Действительно, люди у нас исчезали не просто так, а предварительно получив пресловутую повестку. Я не знал, что ему сказать.

— Есть еще одно объяснение, если допустить существование миров, параллельных нашему… — глубокомысленно изрек Накадзаки. Мне было известно, что он зачитывается фантастикой и знаком с множеством всяких бредовых теорий. — Предположим, где-то по соседству с нами существует еще один мир, точная копия нашего. Все там похоже на нас — и люди, и уклад жизни, только история развивается несколько по-иному.

— Правильно! — заорал я. — Совершенно верно! Рядом с нами существует еще один мир, где война до сих пор не кончилась! Тут и гадать больше нечего!

— Но все же и это не дает удовлетворительного объяснения, — Накадзаки посмотрел на меня пустыми глазами. — Если бы эти два мира случайно соприкоснулись, произошел бы, так сказать, взаимообмен. Но люди-то исчезают только у нас…

— Какая разница? Ведь ваша теория все равно фантастическая!

— В фантастике тоже должна быть своя логика, — пробормотал Накадзаки, уходя в себя. — Исчезновение людей — явление фантастическое, но если оно происходит, мне хочется дать ему логическое объяснение. Негоже человеку исчезать без всякой причины — это не к добру…

Повестки начали распространяться по Японии, как чума. Люди перестали сомневаться, что где-то на изломе нашего мира идет невидимая война. Да что говорить! В некоторые семьи, откуда исчезли сыновья, стали приходить официальные сообщения о смерти. Города и деревни стонали от плача. Мужчины, еще не получившие повестки, ходили с опущенными глазами, словно во всем были виноваты они.

— С каждым днем все страшнее становится, — сказал я жене. — Пока еще берут мужчин до тридцати лет, но, наверное, скоро очередь дойдет и до людей более старшего возраста. Если меня…

— Нет, нет! — жена так крикнула, что испугала детей. — Не хочу, не позволю! Сбежим куда-нибудь!
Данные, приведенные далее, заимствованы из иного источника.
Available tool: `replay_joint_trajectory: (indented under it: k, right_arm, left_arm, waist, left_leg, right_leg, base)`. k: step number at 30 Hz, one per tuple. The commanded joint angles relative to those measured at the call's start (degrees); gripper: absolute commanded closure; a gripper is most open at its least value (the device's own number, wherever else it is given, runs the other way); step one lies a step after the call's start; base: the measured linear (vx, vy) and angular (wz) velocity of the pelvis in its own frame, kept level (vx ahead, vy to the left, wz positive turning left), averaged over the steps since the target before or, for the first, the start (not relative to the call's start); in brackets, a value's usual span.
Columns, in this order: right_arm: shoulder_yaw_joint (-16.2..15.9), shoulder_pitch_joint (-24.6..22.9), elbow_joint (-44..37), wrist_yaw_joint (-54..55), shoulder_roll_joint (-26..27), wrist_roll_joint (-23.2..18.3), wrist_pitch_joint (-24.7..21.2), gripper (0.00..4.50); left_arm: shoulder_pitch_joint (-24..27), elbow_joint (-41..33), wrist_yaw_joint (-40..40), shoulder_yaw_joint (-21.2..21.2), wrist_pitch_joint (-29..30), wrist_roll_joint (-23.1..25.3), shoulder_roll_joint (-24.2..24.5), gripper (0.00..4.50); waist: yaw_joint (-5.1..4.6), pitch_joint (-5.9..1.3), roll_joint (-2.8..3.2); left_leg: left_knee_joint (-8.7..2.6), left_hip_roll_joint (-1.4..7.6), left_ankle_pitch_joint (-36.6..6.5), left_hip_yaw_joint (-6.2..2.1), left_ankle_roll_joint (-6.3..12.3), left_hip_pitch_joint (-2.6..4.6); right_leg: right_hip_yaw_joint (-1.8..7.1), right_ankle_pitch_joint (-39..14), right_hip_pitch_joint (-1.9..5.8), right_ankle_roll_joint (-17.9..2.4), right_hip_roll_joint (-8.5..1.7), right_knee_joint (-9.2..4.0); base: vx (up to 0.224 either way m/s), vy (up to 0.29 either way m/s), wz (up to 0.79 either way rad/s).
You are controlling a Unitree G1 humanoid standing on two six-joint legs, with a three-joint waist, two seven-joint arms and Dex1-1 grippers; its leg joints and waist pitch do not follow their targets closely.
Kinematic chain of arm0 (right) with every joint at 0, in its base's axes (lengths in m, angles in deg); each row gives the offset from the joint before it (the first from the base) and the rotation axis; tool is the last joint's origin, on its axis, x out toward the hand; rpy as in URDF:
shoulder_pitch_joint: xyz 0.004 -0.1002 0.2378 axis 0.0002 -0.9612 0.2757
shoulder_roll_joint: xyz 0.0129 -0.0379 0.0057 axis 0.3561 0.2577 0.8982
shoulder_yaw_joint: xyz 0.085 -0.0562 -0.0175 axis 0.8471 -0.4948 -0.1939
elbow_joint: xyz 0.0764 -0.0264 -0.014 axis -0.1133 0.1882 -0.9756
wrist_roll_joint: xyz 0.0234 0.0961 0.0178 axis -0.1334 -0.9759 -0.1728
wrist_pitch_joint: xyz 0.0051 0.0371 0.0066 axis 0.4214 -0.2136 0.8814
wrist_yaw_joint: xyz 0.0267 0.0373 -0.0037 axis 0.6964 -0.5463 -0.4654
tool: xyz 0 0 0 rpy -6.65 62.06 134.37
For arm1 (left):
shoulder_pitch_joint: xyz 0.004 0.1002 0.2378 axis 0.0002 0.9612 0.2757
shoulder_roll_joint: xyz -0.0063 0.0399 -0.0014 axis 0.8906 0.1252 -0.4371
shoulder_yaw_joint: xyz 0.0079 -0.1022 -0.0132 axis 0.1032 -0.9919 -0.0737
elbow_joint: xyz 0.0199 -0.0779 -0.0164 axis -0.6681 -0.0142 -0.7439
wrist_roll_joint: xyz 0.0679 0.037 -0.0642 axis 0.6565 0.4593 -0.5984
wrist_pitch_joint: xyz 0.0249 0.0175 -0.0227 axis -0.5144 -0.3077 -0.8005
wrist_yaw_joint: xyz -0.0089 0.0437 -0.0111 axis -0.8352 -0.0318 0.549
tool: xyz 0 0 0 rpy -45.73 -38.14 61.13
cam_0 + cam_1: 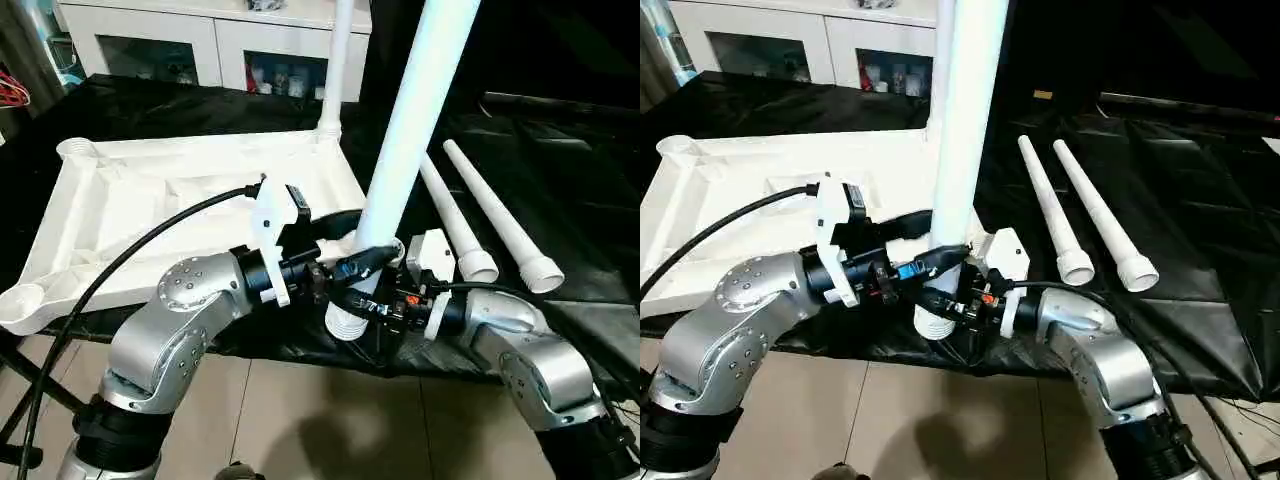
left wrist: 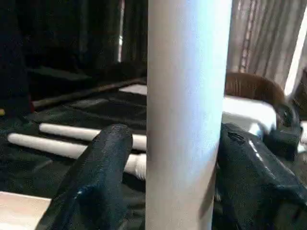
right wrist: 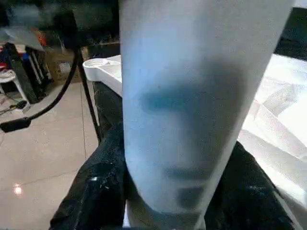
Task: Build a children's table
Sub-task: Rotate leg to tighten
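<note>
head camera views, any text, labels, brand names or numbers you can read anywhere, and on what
None can be read.
Held leg, tabletop, two loose legs: plain white, no print.
Items behind the cabinet glass: too small and blurred to read.
Small coloured parts at the grippers: no legible marks.

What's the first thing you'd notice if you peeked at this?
A big white tube leg stands almost upright in the middle, with the left gripper and the right gripper around its lower end. Behind it the tabletop lies upside down on black cloth, one leg already standing in its far corner. Two spare legs lie to the right.
</note>
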Motion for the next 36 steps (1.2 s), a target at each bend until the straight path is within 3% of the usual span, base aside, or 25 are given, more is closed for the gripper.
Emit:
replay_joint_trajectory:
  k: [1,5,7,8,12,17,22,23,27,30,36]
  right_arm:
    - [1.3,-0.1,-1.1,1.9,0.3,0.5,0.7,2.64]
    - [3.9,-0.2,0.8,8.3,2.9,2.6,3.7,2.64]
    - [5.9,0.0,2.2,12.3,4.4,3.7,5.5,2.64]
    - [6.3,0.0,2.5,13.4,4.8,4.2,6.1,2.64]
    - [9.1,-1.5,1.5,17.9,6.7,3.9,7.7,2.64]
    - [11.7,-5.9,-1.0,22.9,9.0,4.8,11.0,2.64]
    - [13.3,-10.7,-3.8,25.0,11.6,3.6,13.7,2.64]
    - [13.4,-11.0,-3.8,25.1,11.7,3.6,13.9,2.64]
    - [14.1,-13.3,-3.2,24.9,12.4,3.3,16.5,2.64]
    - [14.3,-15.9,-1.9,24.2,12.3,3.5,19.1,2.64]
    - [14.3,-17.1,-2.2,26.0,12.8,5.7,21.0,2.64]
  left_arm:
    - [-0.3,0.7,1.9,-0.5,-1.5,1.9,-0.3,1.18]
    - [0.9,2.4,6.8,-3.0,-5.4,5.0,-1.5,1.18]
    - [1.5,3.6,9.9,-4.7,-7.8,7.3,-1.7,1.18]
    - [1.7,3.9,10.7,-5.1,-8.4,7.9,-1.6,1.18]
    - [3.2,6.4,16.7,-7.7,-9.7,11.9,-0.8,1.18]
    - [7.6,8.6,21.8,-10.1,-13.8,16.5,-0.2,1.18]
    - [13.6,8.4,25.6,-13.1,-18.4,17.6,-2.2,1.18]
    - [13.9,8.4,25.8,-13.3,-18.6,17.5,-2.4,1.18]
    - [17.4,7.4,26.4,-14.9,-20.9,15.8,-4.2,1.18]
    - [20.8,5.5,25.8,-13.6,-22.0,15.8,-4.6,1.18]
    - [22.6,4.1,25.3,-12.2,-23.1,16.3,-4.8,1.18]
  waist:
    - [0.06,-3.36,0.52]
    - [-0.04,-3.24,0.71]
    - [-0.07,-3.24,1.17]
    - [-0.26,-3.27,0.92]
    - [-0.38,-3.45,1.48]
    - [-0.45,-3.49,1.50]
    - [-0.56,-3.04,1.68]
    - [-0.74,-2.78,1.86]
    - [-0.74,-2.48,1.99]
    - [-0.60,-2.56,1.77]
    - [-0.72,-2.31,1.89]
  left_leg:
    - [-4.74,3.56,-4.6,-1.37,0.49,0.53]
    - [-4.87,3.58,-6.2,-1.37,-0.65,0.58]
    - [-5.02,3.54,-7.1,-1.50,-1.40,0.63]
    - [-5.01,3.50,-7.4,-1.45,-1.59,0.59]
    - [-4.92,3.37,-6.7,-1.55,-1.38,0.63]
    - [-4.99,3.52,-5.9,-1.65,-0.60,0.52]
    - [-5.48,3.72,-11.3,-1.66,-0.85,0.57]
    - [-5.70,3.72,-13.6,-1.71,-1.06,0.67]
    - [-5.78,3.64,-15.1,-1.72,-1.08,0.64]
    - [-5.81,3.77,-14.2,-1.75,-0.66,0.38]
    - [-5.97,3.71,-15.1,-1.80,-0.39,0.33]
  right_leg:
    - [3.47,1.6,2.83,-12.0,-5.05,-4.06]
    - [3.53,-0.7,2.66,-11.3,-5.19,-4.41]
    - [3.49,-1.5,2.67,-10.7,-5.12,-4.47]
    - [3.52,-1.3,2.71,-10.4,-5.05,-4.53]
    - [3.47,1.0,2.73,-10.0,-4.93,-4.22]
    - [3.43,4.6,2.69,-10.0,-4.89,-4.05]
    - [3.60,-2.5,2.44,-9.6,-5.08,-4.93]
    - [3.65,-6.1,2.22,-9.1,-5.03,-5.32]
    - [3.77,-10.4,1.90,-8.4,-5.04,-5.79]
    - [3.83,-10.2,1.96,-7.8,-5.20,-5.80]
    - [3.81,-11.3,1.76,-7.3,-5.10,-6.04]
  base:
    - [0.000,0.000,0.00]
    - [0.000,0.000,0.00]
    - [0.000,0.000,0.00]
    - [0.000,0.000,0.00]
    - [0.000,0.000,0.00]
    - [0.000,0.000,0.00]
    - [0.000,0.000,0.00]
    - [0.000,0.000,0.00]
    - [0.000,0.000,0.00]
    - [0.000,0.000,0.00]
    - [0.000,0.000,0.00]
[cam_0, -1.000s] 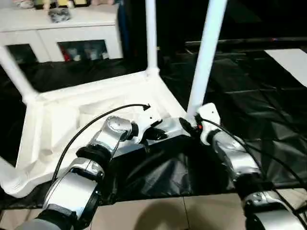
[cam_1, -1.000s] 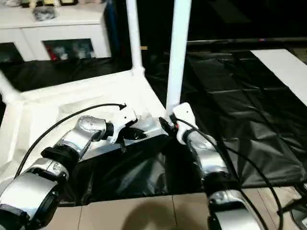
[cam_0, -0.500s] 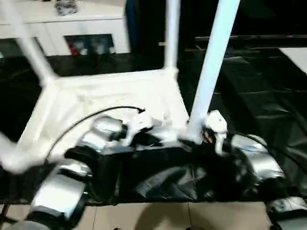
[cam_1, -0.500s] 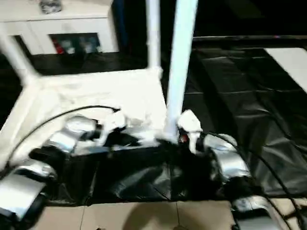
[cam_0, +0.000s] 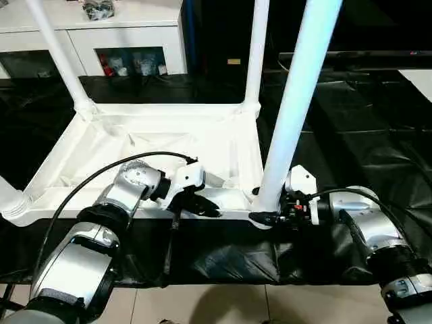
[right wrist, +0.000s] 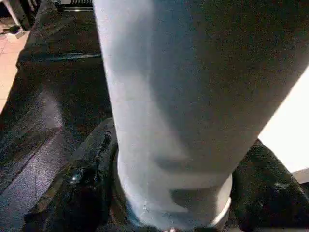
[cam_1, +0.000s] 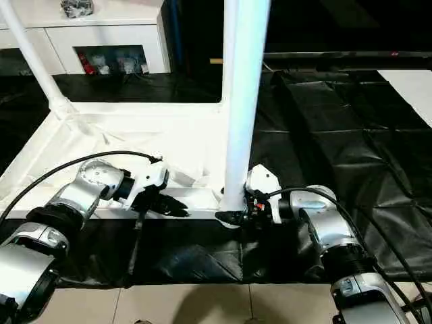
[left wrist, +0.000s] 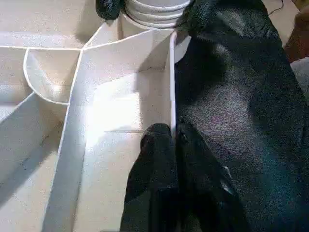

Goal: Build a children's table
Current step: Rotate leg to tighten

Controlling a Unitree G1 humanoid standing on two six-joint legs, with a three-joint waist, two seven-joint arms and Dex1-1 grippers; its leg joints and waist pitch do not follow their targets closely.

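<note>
The children's table lies upside down on a black sheet, its white tabletop [cam_0: 135,145] showing the ribbed underside. White legs stand upright in the corner sockets: far left leg [cam_0: 57,54], far right leg [cam_0: 255,54], near right leg [cam_0: 297,101]. A near left socket [cam_0: 13,202] shows at the picture edge. My left gripper [cam_0: 202,206] is shut and empty, its fingertips [left wrist: 169,133] resting against the tabletop's near rim. My right gripper [cam_0: 266,210] wraps the base of the near right leg, with black fingers [right wrist: 82,183] pressed on both sides of the tube just above its socket.
A white cabinet [cam_0: 101,34] with glass doors stands behind the table. The black sheet [cam_0: 351,121] covers the floor to the right, with a white sheet [cam_0: 418,74] at its far edge. Bare tiles [cam_0: 223,304] lie in front of me.
The camera has tilted and shifted. My right gripper has turned and dropped to the base of the near right leg and closed in around it. The left gripper stays shut on the rim.
</note>
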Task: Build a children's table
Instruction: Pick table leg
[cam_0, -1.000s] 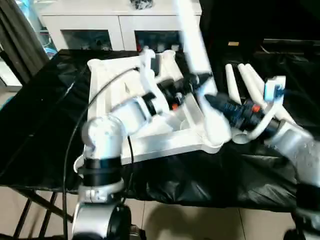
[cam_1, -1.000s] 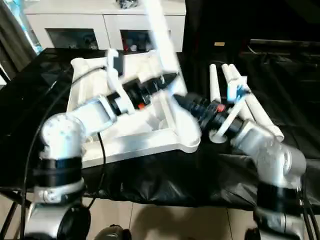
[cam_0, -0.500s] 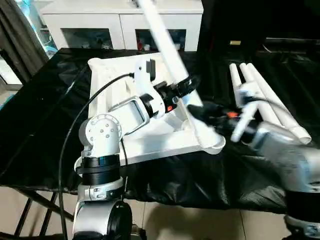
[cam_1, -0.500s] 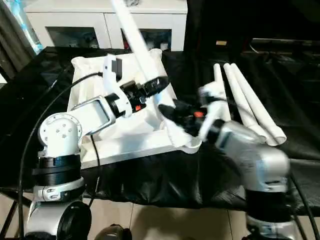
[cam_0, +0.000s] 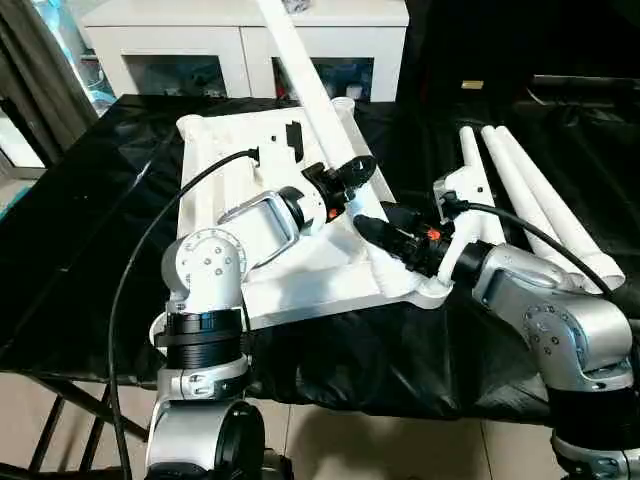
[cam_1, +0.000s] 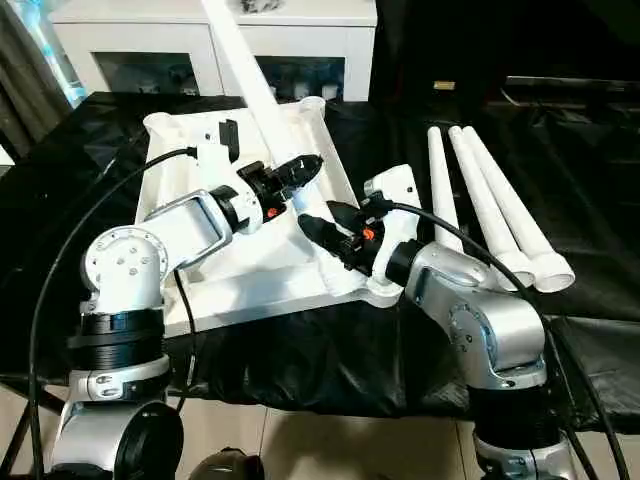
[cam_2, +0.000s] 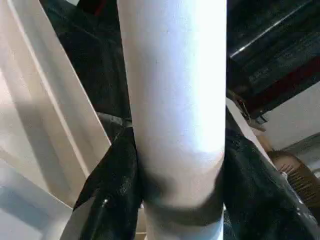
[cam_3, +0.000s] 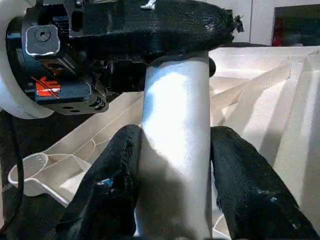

— Бегство не помогает, ты же знаешь, — сказал я нарочито беспечным тоном, но грудь моя наливалась противным холодом. — Слышала о довоенной тайной полиции? Как ни крутись, а из рук Министерства внутренних дел и жандармерии не вырвешься.

— Вон что вспомнил! — глаза жены гневно сверкнули. — Когда это было-то? Теперь другие времена. Нет, здесь нельзя больше оставаться. Продадим все и уедем за границу… Впрочем, и продавать не стоит. Удерем без всего, в чем есть. Может, сейчас удастся, пока ты еще не получил повестку.

— Но ходят слухи, что никому из мужчин среднего возраста не удается выехать из Японии. А кроме того…

— Что — кроме того?

— Как же я могу уехать, когда отец, беспомощный старик, лежит в больнице?